*** DATASET SECTION Section Begins ***
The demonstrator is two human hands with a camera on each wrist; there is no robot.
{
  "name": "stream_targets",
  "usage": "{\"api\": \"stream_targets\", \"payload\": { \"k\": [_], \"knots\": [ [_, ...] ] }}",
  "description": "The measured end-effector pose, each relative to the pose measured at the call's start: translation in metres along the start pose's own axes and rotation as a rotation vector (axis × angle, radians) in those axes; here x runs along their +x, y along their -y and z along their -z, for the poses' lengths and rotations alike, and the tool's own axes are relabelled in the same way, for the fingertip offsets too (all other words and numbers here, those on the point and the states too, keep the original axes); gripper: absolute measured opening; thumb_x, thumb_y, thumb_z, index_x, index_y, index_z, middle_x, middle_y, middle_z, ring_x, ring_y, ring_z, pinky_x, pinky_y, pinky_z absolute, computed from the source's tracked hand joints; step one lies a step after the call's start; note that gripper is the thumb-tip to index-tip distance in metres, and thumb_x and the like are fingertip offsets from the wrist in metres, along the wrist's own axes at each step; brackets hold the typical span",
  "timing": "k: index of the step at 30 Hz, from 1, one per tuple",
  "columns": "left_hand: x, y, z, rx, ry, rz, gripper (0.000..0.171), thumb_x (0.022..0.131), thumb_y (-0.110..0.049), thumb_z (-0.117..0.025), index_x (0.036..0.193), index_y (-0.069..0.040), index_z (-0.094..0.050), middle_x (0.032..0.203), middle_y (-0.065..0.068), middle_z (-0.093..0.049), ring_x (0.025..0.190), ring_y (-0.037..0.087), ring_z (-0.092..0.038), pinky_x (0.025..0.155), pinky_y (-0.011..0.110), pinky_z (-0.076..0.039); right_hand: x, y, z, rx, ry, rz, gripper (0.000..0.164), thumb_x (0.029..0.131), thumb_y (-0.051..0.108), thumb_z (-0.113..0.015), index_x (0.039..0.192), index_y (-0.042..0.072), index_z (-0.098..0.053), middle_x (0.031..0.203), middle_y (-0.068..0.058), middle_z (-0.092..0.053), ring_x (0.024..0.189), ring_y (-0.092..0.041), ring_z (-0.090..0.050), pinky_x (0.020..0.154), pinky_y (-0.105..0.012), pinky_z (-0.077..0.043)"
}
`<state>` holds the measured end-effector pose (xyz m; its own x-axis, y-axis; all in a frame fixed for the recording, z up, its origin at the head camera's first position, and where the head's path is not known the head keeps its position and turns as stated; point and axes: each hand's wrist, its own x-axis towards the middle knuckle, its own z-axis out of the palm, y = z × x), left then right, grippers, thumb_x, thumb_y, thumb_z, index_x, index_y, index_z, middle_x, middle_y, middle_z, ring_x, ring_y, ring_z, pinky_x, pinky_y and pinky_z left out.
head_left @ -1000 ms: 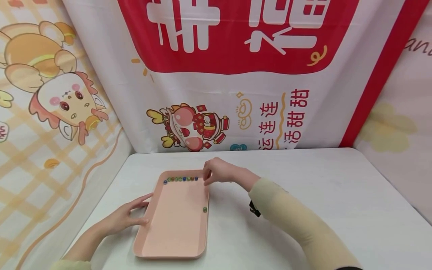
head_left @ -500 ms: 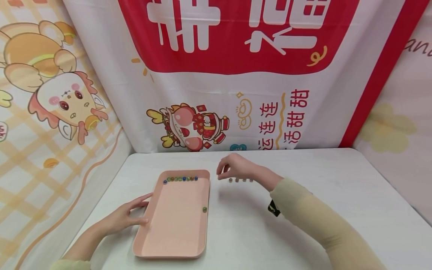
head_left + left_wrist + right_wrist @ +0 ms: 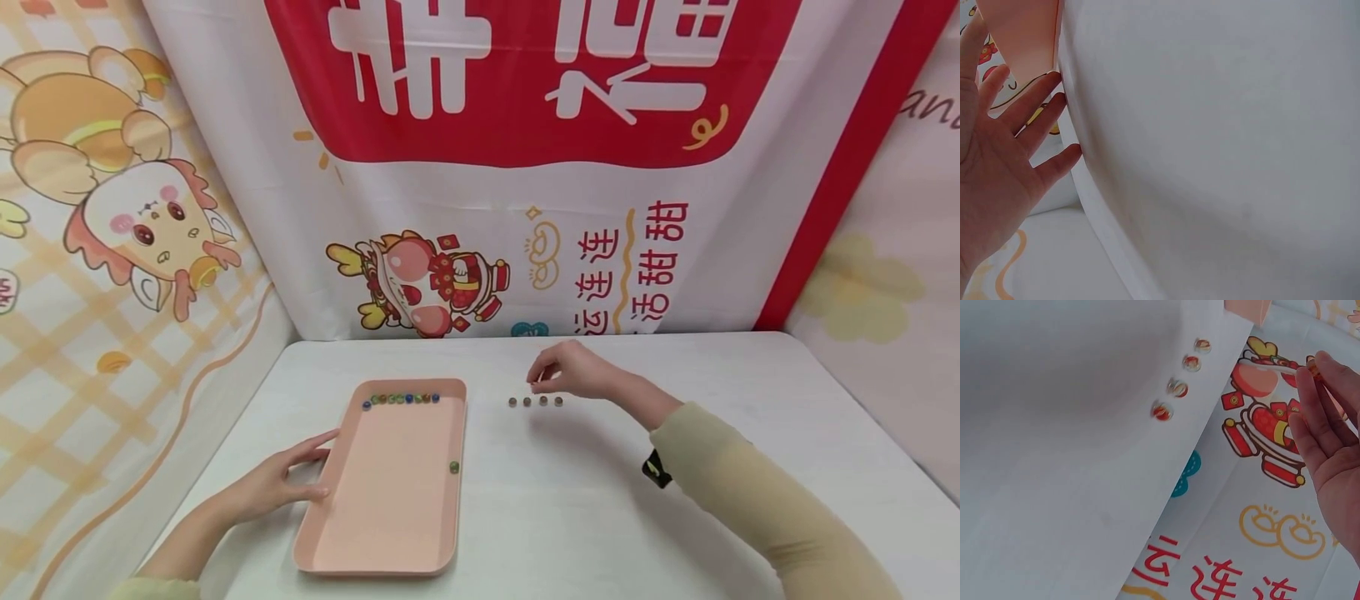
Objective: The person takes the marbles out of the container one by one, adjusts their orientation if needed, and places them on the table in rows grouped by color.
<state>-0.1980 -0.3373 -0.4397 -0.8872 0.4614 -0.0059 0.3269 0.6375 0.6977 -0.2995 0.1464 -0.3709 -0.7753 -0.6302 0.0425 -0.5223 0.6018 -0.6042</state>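
Observation:
My right hand [image 3: 576,368] hovers above the table behind a short row of glass marbles [image 3: 543,401]. Between its thumb and fingertips it pinches an orange-brown marble [image 3: 1314,369], clearest in the right wrist view. On the left, my left hand [image 3: 268,483] has its fingers spread and touches the left rim of a pink tray [image 3: 397,563]. In the left wrist view that hand [image 3: 1007,150] shows straight, spread fingers. Inside the tray, a line of blue, green and brown marbles [image 3: 409,398] lies along the far wall. One green marble [image 3: 454,467] sits by the right wall.
The white table [image 3: 675,517] carries the tray on its left part. A white and red printed cloth [image 3: 465,192] hangs behind the far edge. Another patterned wall [image 3: 127,350] stands close on the left.
My right hand has moved right, from the tray's far right corner to above the marbles on the table, uncovering their row. The left hand and the tray have stayed put.

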Motion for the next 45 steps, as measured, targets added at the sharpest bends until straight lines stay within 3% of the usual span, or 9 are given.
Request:
{"api": "stream_targets", "payload": {
  "k": [3,8,15,20,28,33,38,41,45],
  "knots": [
    [0.0,0.0,-0.001,0.001,-0.002,0.0,0.082,0.081,-0.028,-0.079,0.15,-0.013,-0.037,0.132,0.012,-0.059,0.127,0.037,-0.046,0.102,0.04,-0.03,-0.007,-0.006,0.003,-0.005,0.001,-0.008,0.008,0.087,0.014,-0.074,0.095,0.015,-0.075,0.088,0.008,-0.067,0.082,-0.01,-0.062,0.074,-0.027,-0.051],
    [-0.001,-0.002,-0.001,0.0,-0.002,0.012,0.082,0.081,-0.029,-0.079,0.15,-0.013,-0.038,0.131,0.013,-0.059,0.127,0.037,-0.044,0.101,0.045,-0.029,-0.02,-0.015,0.005,0.002,-0.017,-0.014,0.01,0.087,0.01,-0.073,0.097,0.014,-0.075,0.089,0.007,-0.068,0.083,-0.01,-0.063,0.077,-0.029,-0.052],
    [-0.002,-0.002,0.0,-0.006,-0.008,-0.003,0.081,0.082,-0.028,-0.078,0.15,-0.013,-0.038,0.131,0.012,-0.059,0.127,0.039,-0.044,0.099,0.022,-0.027,-0.034,-0.03,0.004,0.016,-0.068,-0.024,0.012,0.087,0.007,-0.073,0.098,0.012,-0.074,0.092,0.005,-0.068,0.084,-0.012,-0.062,0.076,-0.028,-0.052],
    [-0.002,-0.002,-0.001,-0.012,-0.011,-0.002,0.08,0.082,-0.028,-0.078,0.15,-0.012,-0.038,0.131,0.013,-0.059,0.127,0.039,-0.044,0.098,0.017,-0.025,-0.036,-0.044,-0.001,0.038,-0.11,-0.034,0.014,0.085,0.004,-0.074,0.098,0.009,-0.073,0.091,0.003,-0.068,0.083,-0.013,-0.062,0.077,-0.029,-0.052],
    [-0.001,-0.003,0.0,-0.01,-0.001,0.021,0.081,0.082,-0.027,-0.078,0.15,-0.013,-0.037,0.132,0.013,-0.058,0.128,0.039,-0.044,0.1,0.054,-0.028,-0.03,-0.063,-0.012,0.075,-0.144,-0.078,0.015,0.084,0.003,-0.074,0.099,0.002,-0.071,0.089,0.001,-0.067,0.081,-0.013,-0.061,0.074,-0.028,-0.052],
    [0.0,-0.002,-0.001,-0.003,-0.001,0.016,0.081,0.082,-0.027,-0.078,0.15,-0.012,-0.038,0.132,0.014,-0.058,0.127,0.039,-0.045,0.1,0.054,-0.029,-0.029,-0.072,-0.017,0.067,-0.148,-0.098,0.013,0.084,0.004,-0.075,0.097,0.003,-0.071,0.088,0.001,-0.067,0.08,-0.013,-0.061,0.072,-0.029,-0.051],
    [0.001,0.0,-0.002,-0.015,0.005,0.023,0.081,0.082,-0.027,-0.078,0.15,-0.011,-0.037,0.132,0.016,-0.058,0.128,0.041,-0.043,0.1,0.064,-0.025,-0.031,-0.08,-0.02,0.062,-0.146,-0.144,0.012,0.084,0.005,-0.075,0.095,0.006,-0.072,0.088,0.001,-0.067,0.08,-0.014,-0.06,0.073,-0.031,-0.05],
    [0.001,0.001,-0.001,-0.001,0.005,0.037,0.082,0.081,-0.03,-0.078,0.15,-0.014,-0.037,0.133,0.014,-0.058,0.128,0.038,-0.044,0.103,0.055,-0.027,-0.03,-0.086,-0.022,0.048,-0.14,-0.179,0.011,0.084,0.006,-0.075,0.093,0.008,-0.072,0.087,0.002,-0.067,0.079,-0.013,-0.06,0.073,-0.032,-0.05],
    [0.0,0.002,-0.001,0.01,0.006,0.015,0.081,0.082,-0.03,-0.078,0.15,-0.014,-0.037,0.133,0.012,-0.058,0.127,0.035,-0.046,0.101,0.031,-0.032,-0.026,-0.092,-0.026,0.046,-0.103,-0.261,0.009,0.084,0.007,-0.075,0.091,0.012,-0.071,0.087,0.003,-0.066,0.078,-0.014,-0.059,0.071,-0.031,-0.049]
  ]
}}
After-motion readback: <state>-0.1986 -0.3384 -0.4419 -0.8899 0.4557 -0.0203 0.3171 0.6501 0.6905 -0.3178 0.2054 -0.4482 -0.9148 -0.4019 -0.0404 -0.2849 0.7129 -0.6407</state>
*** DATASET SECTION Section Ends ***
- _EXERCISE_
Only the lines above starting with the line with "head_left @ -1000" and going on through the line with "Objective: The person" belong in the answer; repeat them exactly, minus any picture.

- _RESULT FOR THIS EXERCISE_
head_left @ -1000 ms: 
head_left @ -500 ms: 
head_left + left_wrist + right_wrist @ +0 ms: 
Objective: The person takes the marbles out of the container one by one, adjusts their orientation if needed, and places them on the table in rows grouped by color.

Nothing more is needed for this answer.